Problem statement :: Read through the lines below and copy the ones holding the string "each".

Raw data ::

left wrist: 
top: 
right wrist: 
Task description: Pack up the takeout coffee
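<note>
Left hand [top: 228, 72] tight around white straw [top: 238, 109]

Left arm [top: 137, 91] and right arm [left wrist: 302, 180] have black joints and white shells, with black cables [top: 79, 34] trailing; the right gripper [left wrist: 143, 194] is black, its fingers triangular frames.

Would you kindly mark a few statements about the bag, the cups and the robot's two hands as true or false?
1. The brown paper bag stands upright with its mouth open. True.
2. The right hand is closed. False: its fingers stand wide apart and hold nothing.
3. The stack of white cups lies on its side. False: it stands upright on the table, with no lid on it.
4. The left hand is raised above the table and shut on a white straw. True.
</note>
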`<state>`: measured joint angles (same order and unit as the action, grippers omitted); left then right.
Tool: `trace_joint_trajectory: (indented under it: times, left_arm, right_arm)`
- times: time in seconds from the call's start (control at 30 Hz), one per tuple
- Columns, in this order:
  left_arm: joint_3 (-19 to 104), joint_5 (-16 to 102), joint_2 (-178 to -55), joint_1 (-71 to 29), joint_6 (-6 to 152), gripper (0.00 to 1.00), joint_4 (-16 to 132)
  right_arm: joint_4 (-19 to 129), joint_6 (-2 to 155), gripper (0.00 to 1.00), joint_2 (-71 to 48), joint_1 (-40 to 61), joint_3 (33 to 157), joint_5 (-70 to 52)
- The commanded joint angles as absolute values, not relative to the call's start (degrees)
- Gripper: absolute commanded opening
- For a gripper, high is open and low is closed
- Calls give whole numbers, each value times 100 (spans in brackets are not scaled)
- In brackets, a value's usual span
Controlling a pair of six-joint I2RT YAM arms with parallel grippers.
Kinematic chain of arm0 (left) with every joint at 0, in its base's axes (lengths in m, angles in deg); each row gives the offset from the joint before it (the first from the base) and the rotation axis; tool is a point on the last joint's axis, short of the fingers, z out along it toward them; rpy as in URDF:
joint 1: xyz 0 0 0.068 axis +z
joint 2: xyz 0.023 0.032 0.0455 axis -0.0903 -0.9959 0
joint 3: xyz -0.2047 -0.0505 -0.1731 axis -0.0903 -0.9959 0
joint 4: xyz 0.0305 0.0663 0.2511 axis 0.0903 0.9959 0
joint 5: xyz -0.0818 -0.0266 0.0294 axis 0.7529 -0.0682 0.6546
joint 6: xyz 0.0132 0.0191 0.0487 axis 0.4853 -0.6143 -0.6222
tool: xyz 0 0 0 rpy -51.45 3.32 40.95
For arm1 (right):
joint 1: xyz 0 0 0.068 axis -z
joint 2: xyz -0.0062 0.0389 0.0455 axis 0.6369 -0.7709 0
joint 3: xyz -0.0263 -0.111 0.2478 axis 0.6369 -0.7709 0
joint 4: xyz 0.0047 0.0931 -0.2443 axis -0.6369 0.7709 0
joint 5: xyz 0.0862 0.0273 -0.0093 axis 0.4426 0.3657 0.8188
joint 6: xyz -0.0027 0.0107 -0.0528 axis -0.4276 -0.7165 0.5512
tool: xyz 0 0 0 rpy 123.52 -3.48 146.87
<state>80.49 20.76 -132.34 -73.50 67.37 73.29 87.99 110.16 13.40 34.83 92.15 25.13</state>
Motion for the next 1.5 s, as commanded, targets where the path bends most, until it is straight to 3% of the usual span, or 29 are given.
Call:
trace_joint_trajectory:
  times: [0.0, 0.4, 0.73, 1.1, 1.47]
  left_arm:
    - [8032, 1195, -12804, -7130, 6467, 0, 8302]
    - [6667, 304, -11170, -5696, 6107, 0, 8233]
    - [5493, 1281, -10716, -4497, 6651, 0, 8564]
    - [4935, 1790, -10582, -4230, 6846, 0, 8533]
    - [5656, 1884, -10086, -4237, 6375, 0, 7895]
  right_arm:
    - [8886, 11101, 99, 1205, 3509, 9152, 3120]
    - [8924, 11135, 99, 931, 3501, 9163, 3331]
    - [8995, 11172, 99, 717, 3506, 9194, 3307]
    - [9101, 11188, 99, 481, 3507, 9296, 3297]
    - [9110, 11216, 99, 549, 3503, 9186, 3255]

Your solution ::
- Calls give whole numbers, each value times 100 (spans in brackets are not scaled)
Kinematic chain of arm0 (left) with every joint at 0, in its base's axes (lengths in m, angles in deg); each row gives the offset from the joint before it (the first from the base) and the rotation axis; tool is a point on the last joint's axis, short of the fingers, z out along it toward them; rpy as in URDF:

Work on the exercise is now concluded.